What you need to do
Write out a word-for-word repetition of the lines that come before the line containing "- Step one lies" in the listing below, along with that line itself, omitting pictures.

Collected data
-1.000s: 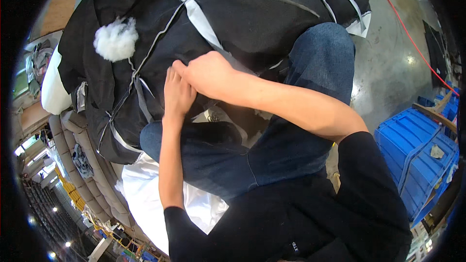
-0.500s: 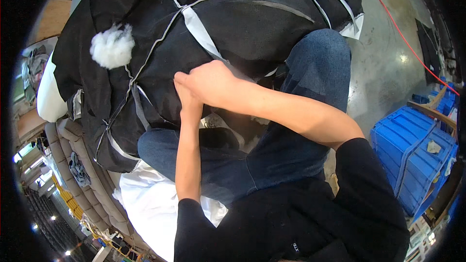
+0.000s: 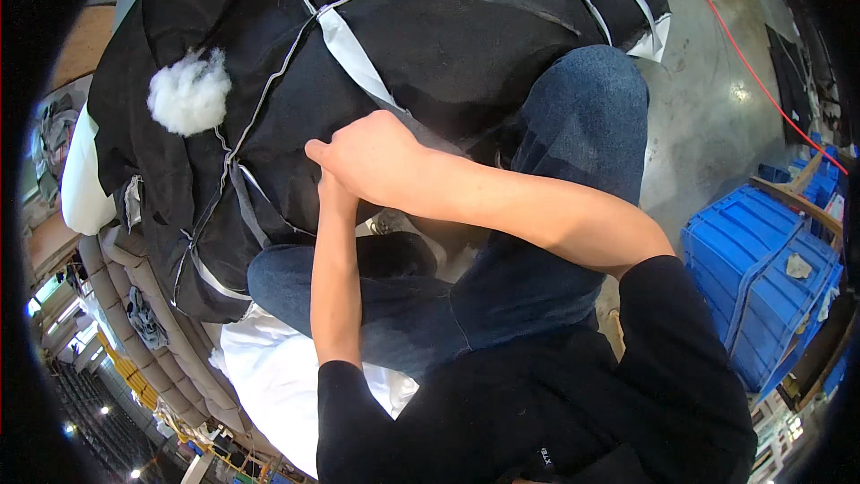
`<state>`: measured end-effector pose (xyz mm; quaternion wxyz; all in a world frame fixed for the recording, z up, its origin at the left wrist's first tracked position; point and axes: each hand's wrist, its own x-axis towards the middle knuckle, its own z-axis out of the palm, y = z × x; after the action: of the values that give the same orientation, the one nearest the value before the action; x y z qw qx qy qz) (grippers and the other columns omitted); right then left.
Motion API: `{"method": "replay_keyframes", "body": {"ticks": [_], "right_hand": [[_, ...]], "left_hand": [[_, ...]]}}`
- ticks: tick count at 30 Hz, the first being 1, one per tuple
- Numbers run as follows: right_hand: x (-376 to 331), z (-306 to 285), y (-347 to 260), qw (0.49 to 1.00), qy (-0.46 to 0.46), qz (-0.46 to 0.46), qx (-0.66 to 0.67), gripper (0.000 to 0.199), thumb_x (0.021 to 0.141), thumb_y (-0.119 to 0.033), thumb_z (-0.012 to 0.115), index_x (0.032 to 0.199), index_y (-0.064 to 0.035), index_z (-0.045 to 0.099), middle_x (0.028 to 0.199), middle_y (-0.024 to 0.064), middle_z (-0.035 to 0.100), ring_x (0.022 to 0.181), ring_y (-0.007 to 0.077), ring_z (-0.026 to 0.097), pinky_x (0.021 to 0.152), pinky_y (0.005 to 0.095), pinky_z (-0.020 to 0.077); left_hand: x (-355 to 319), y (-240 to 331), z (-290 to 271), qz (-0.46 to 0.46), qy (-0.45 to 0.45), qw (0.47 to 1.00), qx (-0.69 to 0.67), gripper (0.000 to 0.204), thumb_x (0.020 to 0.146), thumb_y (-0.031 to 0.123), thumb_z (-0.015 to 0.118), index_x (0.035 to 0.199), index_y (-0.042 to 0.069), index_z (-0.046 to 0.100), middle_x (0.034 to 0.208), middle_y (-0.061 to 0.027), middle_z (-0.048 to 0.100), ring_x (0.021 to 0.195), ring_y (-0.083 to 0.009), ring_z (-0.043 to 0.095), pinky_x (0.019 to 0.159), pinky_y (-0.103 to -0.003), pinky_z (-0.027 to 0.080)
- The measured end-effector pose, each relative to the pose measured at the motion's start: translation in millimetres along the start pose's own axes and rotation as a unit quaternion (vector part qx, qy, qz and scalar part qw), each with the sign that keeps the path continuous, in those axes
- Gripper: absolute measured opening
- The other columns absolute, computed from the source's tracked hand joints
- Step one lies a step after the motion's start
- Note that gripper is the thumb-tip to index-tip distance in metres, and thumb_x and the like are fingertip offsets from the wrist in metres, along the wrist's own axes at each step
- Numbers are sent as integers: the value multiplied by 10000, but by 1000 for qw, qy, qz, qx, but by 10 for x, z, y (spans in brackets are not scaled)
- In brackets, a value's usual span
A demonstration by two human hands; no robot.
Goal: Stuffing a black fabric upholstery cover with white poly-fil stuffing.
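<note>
Head view, right hand [image 3: 372,159] shifted left, black cover [image 3: 430,45]

Grey polished concrete floor [image 3: 708,116], glossy w/ a light glare spot at right. A thin red cable [image 3: 748,63] runs diagonally across it from top centre toward the right edge. Blue ribbed plastic crates [image 3: 761,278] stand on the floor at lower right, stacked close together, a small pale scrap on the top one. The big black fabric cover w/ white piping and grey straps [image 3: 430,27] spreads over the upper-left area, its white-edged corner hanging toward the floor near the cable. A white wad of stuffing [image 3: 188,94] sits on top of the fabric, left side. What's under the fabric: can't tell.
</note>
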<state>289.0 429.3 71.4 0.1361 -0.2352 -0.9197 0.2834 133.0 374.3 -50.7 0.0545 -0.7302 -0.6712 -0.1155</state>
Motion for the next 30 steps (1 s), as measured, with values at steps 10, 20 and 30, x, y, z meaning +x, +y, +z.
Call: {"method": "replay_keyframes", "body": {"ticks": [10, 20, 30], "right_hand": [[-26, 23, -22, 1000, -4, 11, 1, 264, 793, -115, 631, 1040, -45, 571, 699, 114, 664, 704, 294, 692, 561, 400, 514], [-20, -80, 9, 999, -18, 24, 13, 270, 808, -121, 608, 1072, -68, 578, 746, 122, 684, 746, 299, 700, 592, 417, 524], [-11, -1, 11, 999, -37, 3, -16, 167, 825, -150, 609, 957, -63, 662, 794, 127, 706, 783, 292, 708, 636, 396, 542]], "left_hand": [[-74, 163, -324, -11, -48, 998, 33, 217, 779, 249, 635, 739, 40, 591, 727, -156, 577, 758, -371, 536, 685, -492, 380], [274, 191, -314, -27, -67, 996, 49, 232, 789, 260, 633, 767, 30, 611, 772, -166, 608, 811, -387, 552, 711, -513, 395], [-36, 6, -528, 5, -101, 995, 23, 172, 774, 233, 620, 732, 67, 612, 728, -148, 601, 772, -348, 569, 674, -474, 394]]}}
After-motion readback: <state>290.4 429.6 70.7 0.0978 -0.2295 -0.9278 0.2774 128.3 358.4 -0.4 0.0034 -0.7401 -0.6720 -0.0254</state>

Response
-1.000s: 
-0.500s: 
+0.000s: 
`<state>`: measured end-effector pose (xyz mm; quaternion wxyz; all in a world frame fixed for the recording, z up, its origin at the left wrist's first tracked position; point and axes: each hand's wrist, its own x-axis towards the middle knuckle, its own z-axis out of the palm, y = z × x; after the action: of the values that give the same orientation, the one nearest the value before the action; x y z qw qx qy qz) (grippers and the other columns omitted); right then left.
Motion API: `{"method": "replay_keyframes", "body": {"ticks": [_], "right_hand": [[_, ...]], "left_hand": [[_, ...]]}}`
- ticks: tick count at 30 Hz, the first being 1, one per tuple
- Numbers run as follows: right_hand: x (-376 to 331), z (-306 to 285), y (-347 to 260), qw (0.49 to 1.00), qy (-0.46 to 0.46), qz (-0.46 to 0.46), qx (-0.66 to 0.67), gripper (0.000 to 0.199), thumb_x (0.021 to 0.141), thumb_y (-0.119 to 0.033), thumb_z (-0.012 to 0.115), index_x (0.032 to 0.199), index_y (-0.064 to 0.035), index_z (-0.045 to 0.099), middle_x (0.028 to 0.199), middle_y (-0.024 to 0.064), middle_z (-0.035 to 0.100), ring_x (0.022 to 0.181), ring_y (-0.007 to 0.077), ring_z (-0.026 to 0.097), pinky_x (0.021 to 0.152), pinky_y (0.005 to 0.095), pinky_z (-0.020 to 0.077); left_hand: x (-355 to 319), y (-240 to 331), z (-290 to 271), qz (-0.46 to 0.46), qy (-0.45 to 0.45), qw (0.47 to 1.00), qx (-0.69 to 0.67), gripper (0.000 to 0.204), thumb_x (0.020 to 0.146), thumb_y (-0.031 to 0.123), thumb_z (-0.015 to 0.118), index_x (0.035 to 0.199), index_y (-0.042 to 0.069), index_z (-0.046 to 0.100), middle_x (0.034 to 0.208), middle_y (-0.061 to 0.027), middle_z (-0.048 to 0.100), ring_x (0.021 to 0.195), ring_y (-0.083 to 0.009), ring_z (-0.043 to 0.095), pinky_x (0.019 to 0.159), pinky_y (-0.103 to -0.003), pinky_z (-0.027 to 0.080)
- The measured end-effector pose, each relative to the pose measured at the motion's start: translation in millimetres along the start pose's own axes and rotation as a unit quaternion (vector part qx, qy, qz and scalar part qw), each with the sign that keeps the path continuous, in those axes
- Gripper: absolute measured opening
- The other columns absolute, computed from the source's tracked hand joints
- Step one lies a step after the motion's start

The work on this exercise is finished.